L'avis du vrai psy, par le Professeur Sallonger,
Expert-psychiatre honoraire près la Cour de Cassation

 

 

Le cas Erwan, l'avis d'un vrai Lacanien

Le cas Erwan nous ayant été soumis par notre sympathique mais inexpérimenté Confrère le docteur Danche, nous avons accepté de l'étudier en urgence, décalant d'autant nos patients en liste d'attente depuis six ans.  
Il faut voir là un simple geste désintéressé de notre part, les balbutiements de notre estimé Confrère nous mettant suffisamment à l'abri et pour un bon moment d'une éventuelle concurrence de sa part. 

Soumis à une grille d'analyse Lacanienne, ce pseudonyme d'Erwan nous apparaît immédiatement comme une anagramme maladroite de Norev, vraisemblablement élaborée par le sujet au cours de sa tentative de re-personnalisation.
Pseudonyme, car nous avons éliminé l'hypothèse que des parents sadiques auraient affublé l'intéressé de ce prénom ridicule, ce qui relèverait alors d'une cure plus approfondie, non obligatoirement accessible aux moyens du sujet, sauf à vendre sa collection, mais cette façon de mettre la charrue avant les boeufs n'est pas recommandée.
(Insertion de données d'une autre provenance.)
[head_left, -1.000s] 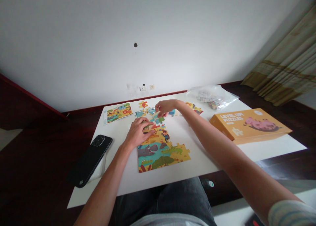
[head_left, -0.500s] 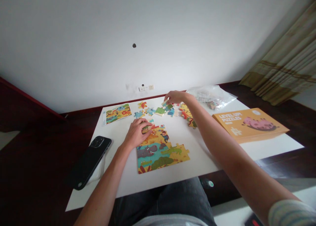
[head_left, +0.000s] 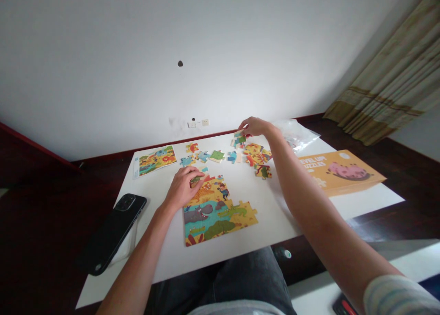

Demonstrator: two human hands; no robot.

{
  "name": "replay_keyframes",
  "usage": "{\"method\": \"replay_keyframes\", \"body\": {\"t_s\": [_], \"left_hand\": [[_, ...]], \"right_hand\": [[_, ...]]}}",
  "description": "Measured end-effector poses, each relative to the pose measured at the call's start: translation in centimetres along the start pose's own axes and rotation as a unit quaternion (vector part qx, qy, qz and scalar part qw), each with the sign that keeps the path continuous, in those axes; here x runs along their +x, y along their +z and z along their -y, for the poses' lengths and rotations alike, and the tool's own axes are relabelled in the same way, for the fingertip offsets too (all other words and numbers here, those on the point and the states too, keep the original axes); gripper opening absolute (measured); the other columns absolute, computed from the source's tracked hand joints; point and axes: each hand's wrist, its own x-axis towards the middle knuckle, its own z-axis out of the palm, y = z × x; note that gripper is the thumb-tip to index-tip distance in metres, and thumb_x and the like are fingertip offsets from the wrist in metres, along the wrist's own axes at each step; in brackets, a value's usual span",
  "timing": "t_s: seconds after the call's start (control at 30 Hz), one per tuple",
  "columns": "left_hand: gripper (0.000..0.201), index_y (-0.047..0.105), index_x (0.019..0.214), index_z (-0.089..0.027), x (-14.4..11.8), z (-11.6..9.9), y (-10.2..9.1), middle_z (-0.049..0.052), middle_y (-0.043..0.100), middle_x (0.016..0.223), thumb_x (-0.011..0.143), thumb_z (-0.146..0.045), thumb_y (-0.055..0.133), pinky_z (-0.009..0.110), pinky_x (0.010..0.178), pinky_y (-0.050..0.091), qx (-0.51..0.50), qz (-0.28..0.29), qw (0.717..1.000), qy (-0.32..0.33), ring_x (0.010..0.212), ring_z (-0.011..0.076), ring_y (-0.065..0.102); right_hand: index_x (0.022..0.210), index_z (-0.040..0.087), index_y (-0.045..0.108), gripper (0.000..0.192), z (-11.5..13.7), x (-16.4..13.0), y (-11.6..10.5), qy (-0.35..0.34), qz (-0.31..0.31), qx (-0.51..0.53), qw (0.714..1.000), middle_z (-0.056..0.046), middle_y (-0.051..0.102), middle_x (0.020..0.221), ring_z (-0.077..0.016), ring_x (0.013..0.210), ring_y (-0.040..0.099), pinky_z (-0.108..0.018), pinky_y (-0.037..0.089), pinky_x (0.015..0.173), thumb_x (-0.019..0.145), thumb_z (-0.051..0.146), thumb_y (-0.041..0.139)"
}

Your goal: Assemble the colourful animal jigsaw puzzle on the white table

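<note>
The loose puzzle piece [head_left: 238,140] under the right hand [head_left: 255,125] looks like thin, flat card: light, stiff enough to lift by its edges, but likely to bend or fray at the tabs if pinched hard, so the plain sides are the better place to take hold, thumb on one edge and a finger on the other. The right hand's grip is narrow, fingertips closed down on that piece at the far side of the white bench [head_left: 261,214]; whether it is lifted clear or only touched cannot be told. The piece shows blue and green print, and it lies at the far end of a scatter of other loose pieces [head_left: 256,155] in orange, red and blue. The left hand [head_left: 182,188] lies flat with curled fingers pressing the far left corner of the assembled puzzle section [head_left: 215,208], a bright picture with a grey hippo, blue water and green crocodiles. A picture sheet [head_left: 155,159] lies far left, a black phone [head_left: 113,232] near left, and an orange box [head_left: 340,173] to the right.
</note>
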Motion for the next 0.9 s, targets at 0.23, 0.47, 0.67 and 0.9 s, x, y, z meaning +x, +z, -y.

Pseudonyme, donc, transformant l'harmonieux Norev - les miens, les tiens, les nôtres - en un Narew qui nous interroge ici et maintenant. Cette dysharmonie lexicale qui tend à nous séparer - mes rêves, tes rêves, leurs rêves, mais jamais les nôtres -  révèle  chez le sujet une pulsion de mort encore très présente et non encore génitalisée. Détruire, dit-il. La collection vient ici comme un rempart contre le désordre intérieur menaçant l'intégrité du sujet, voire sa survie même.

La transformation du v final en double v est d'interprétation immédiate. Double v, pourquoi pas triple, ou quadruple ? Il s'agit du désir puéril de prolonger indéfiniment son nom en en multipliant la lettre finale (cf les cas bien étudiés Nicolasss et Carlaaaa), son nom donc son existence même, repousser la mort, sa mort, dans une attitude régressive de déni de la réalité.  Cette interprétation Lacanienne rejoint curieusement la glose Freudienne habituelle maladroitement rappelée par Danche dans son premier paragraphe. Le sujet est donc bien mené par sa pulsion de mort, celle des autres qui exclurait la sienne. Nous sommes bien dans une problématique de régression infantile, de tendance sadique anale.

Enfin, la transformation du o en a, passant du prévisible Norew au pathologique Narew est des plus signifiantes. Qu'est-ce qu'un "a" minuscule, sinon un "o"auquel on a rajouté une queue ?
Le sujet n'est pas du tout assuré de sa sexualité, encore indéfinie et provisoire. L'ajout de cette queue symbolique est une tentative maladroite d'accéder à un stade génital qui lui semble - à juste titre selon nous - inaccessible. La collection joue ici un double rôle, protection contre le regard des autres, les Grands Autres, qui, aveuglés par la collection, ne risquent plus d'apercevoir cette absence de queue, et en même temps tentative de remplacer ce Petit Absent par un Grand Phallus gigantesque, ainsi que l'atteste la photo de couverture où il est symboliquement enroulé en spirale sur un support. La comparaison de celui-ci avec un étron géant nous entraînerait trop loin pour une simple consultation amicale. Voyez avec notre secrétaire les tarifs d'un éventuel approfondissement de cette problématique.

A ce stade de notre analyse, et dans la limite de notre action bénévole, il nous apparaît que le sujet, gravement atteint, enlisé dans une régression sadique-anale très profonde à tendance schyzoïde possible, doit être protégé contre lui-même par des actions énergiques et rapides. Cette Collection pathologique apparaît comme un frein puissant à sa guérison.
Nous recommandons donc à notre Confrère Danche d'entreprendre dans les plus brefs délais une cure traditionnelle qui devrait en moins de dix ans apporter un léger mieux au sujet.

Pendant ce temps, et à titre conservatoire, il conviendra d'isoler le patient de son symptôme, cette Collection qui lui rend impossible toute existence normale et l'accès à une sexualité génitale enfin satisfaisante.

Pour être agréable à notre estimé Confrère, nous lui proposons d'accueillir gratuitement cet odieux  bric-à-brac dans notre Cabinet, où un salon d'attente assez vaste attire régulièrement chez nos cli patients cette réflexion récurrente : "Mazette, on se croirait à Versailles, mais n'est-ce pas un  peu vide ?".